Professor Humperdink’s Diary

Calf’s Brains with Poulette Sauce

Ingredients, 2 calves’ brains. For the sauce: half a pint of stock, one and a half ounces of butter, one ounce of flour, two tablespoonfuls of cream, the juice of one lemon, one shallot, finely-chopped, one teaspoonful f finely-chopped parsley. For the rice border: one pint of white stock, four ounces of rice, the yolk of one egg, salt and pepper, nutmeg.

Method, wash the brains in several waters, put them in a stewpan with as much water as will cover them, add a few drops of lemon-juice and a teaspoonful of salt. Boil up slowly, then remove the brains, drain well, and cut them into thick dice. Wash the rice, blanch and drain it well, and cook in the stock until tender. Melt the butter in a small stewpan, fry the shallot until lightly browned, stir in the flour, cook for a few minutes without browning, pour in the stock, and stir until it boils. Simmer the sauce gently for ten minutes, strain, return to the stewpan, put in the brains, cram, remainder of the lemon-juice, and re-heat gradually.

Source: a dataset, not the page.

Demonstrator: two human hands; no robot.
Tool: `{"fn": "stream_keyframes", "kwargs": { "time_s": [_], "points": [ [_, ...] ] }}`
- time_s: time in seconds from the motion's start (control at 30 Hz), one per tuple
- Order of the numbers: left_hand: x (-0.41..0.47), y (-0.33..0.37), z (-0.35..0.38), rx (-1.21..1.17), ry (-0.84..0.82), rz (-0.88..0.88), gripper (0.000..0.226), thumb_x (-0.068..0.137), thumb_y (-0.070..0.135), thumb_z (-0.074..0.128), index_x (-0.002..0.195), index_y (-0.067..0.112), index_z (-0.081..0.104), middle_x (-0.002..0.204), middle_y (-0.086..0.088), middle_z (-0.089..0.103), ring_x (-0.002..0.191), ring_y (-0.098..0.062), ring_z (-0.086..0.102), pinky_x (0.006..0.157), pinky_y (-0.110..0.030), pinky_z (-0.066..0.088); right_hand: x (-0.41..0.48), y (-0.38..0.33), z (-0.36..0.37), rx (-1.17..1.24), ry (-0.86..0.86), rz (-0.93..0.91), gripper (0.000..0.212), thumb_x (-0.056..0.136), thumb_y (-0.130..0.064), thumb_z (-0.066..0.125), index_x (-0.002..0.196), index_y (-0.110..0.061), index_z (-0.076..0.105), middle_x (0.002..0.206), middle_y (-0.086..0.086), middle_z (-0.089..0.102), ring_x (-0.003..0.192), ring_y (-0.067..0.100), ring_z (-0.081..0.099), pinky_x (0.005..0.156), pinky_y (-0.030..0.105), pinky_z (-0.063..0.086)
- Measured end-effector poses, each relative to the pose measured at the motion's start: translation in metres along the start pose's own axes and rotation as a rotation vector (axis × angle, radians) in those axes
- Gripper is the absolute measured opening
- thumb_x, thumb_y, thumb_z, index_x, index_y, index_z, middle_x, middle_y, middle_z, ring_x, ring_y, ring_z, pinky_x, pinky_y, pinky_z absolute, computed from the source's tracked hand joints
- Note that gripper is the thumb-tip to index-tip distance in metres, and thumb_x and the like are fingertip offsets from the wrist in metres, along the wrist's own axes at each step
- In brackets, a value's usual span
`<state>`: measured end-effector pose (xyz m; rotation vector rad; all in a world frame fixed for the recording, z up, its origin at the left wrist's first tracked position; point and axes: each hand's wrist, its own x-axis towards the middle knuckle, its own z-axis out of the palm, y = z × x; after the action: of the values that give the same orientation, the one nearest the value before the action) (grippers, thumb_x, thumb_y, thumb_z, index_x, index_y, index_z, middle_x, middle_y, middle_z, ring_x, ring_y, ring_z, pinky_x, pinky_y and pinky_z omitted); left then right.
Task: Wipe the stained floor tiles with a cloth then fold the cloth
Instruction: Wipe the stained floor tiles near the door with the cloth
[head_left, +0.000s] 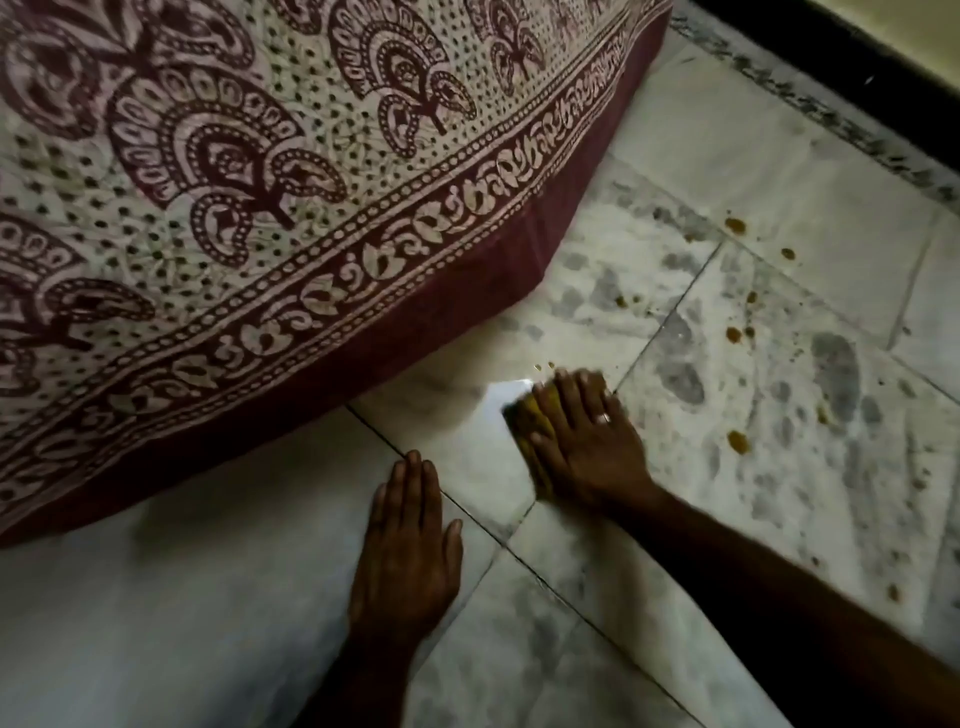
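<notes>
My right hand (587, 441) lies flat on a small yellow cloth (524, 423) and presses it onto the pale marble floor tiles (779, 457); only the cloth's left edge shows beside the fingers. A ring is on one finger. My left hand (408, 540) rests palm down on the floor, fingers together, holding nothing. Orange-brown stains dot the tiles to the right: one spot (737, 441) close to the right hand, others (735, 225) farther back. A few tiny drops (543, 366) sit just beyond the fingertips.
A mattress or bed under a maroon and cream patterned sheet (260, 208) fills the upper left, its edge reaching the floor near the cloth. A dark skirting and wall (857, 67) run along the upper right. Grey smudges mark the tiles.
</notes>
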<state>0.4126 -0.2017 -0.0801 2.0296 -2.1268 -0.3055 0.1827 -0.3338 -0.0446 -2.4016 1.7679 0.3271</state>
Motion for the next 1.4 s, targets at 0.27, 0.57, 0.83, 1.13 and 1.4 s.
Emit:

When the rice is tender, season it with salt, pepper, add a pinch of nutmeg and the yolk of egg, cook for a few minutes longer, then turn into a well-buttered border mould. Shake the rice well down, in order that it may fill every part of the mould, then turn it on to a hot dish. Add the parsley to the contents of the stewpan, dish the ragout in the centre of the rice border, and serve hot.

Time, about one hour, sufficient for six or seven persons.